In the same way, the generation of intelligent life is only possible when an intelligent creator generates intelligent life out of its own powers, because it is the only material that exists, and then veils itself to the world that emerges. This means the material world only exists because it is powered by the ultimate cause, but the ultimate cause allows the aspect of it within the created world to be blind to its own nature using another power of itself to ensure that it can experience the world by the ways of the world itself. And the rules of the world are that by which the world runs. This is how free will exists as “provided” by the ultimate cause.

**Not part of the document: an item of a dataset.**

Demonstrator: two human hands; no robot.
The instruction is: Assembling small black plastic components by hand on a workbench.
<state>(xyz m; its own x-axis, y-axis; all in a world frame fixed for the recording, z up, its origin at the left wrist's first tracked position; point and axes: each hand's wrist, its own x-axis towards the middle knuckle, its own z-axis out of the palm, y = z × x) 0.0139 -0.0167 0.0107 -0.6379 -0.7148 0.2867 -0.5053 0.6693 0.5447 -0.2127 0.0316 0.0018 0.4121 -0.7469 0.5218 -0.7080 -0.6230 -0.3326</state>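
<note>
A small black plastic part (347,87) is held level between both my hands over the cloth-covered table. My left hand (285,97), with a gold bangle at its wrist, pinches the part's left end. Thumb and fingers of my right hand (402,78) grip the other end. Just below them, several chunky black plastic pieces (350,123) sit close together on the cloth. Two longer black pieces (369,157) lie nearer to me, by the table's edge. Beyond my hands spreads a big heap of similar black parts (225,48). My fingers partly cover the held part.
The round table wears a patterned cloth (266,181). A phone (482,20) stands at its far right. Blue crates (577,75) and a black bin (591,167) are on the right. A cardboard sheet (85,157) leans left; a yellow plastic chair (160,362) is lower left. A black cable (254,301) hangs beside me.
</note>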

This is the case in Kashmir Shaivism, where Shiva imposes on himself 5 Kanchukas (or veils) - of time, knowledge, desire, fate and action - using his Shakthi to create an illusion (Maaya) through which this world appears. I’ve explained in a below section for anyone who feels like I was biased towards Kashmir Shaivism in creating this note, and in short, I wasn’t.

About how my thinking led to this note, and concerns about bias

Basically, I was simply thinking about my previous idea that programming is simply spells in the real world by which we impart behaviour to machines. But it is not just code, because clockwork automatons worked on the same principle. It is the intelligent design and use of what’s material that imparts behaviour, and thus can be called a spell. So it is from there that I started thinking about how a mechanical device inherits will from its creator. I had thought about this previously in my analogies (in my phone) of how a computer, typewriter and manual writing are all the same ultimately in terms of automation, as we need something other than our own bodies to do anything. In fact, even our bodies are material, and thinking in this line leads to Non-Dualism, but I didn’t think that far back then. I had only thought about how anything mechanical is simply us using their innate properties for our own will, and the machine is never performing anything on its own if you know how exactly it works (just like how a pen is not writing on its own).

I did not create this analogy to justify Kashmir Shaivism, but when I created this analogy, I realized immediately that it fits in more with Kashmir Shaivism than with any other philosophy.

A reason I may have found a similarity could be because I was already aligned with Kashmir Shaivism and that would indicate my inclination towards thinking in ways that are similar. But firstly, that would not imply anything for philosophy and would only mean that all philosophies are based on one’s inclinations, and if I did not state this explicitly, someone would say that “oh, that’s the reason” and dismiss my view as a justification of an arbitrary theory, and secondly, my inclination with Kashmir Shaivism came about through my own philosophy which I had before I knew about Kashmir Shaivism. And secondly, I also think that Kashmir Shaivism is simply a well thought out philosophy to begin with.

Hard rationalists are biased and would disagree with this, but they are already in a self-contradicting position due to their limited knowledge, as not all things that are true are rational. (I wrote on that here: Against Hard Rationalism.)

And I say that Kashmir Shaivism is a well thought out philosophy because even to begin with, it talks about how the ultimate material cause and efficient cause being one implies that there cannot be an absolute sense of separateness between anything, between things that are material or between the material and the ultimate. Further, I consider my own philosophy to be rational, and it aligns perfectly well here too.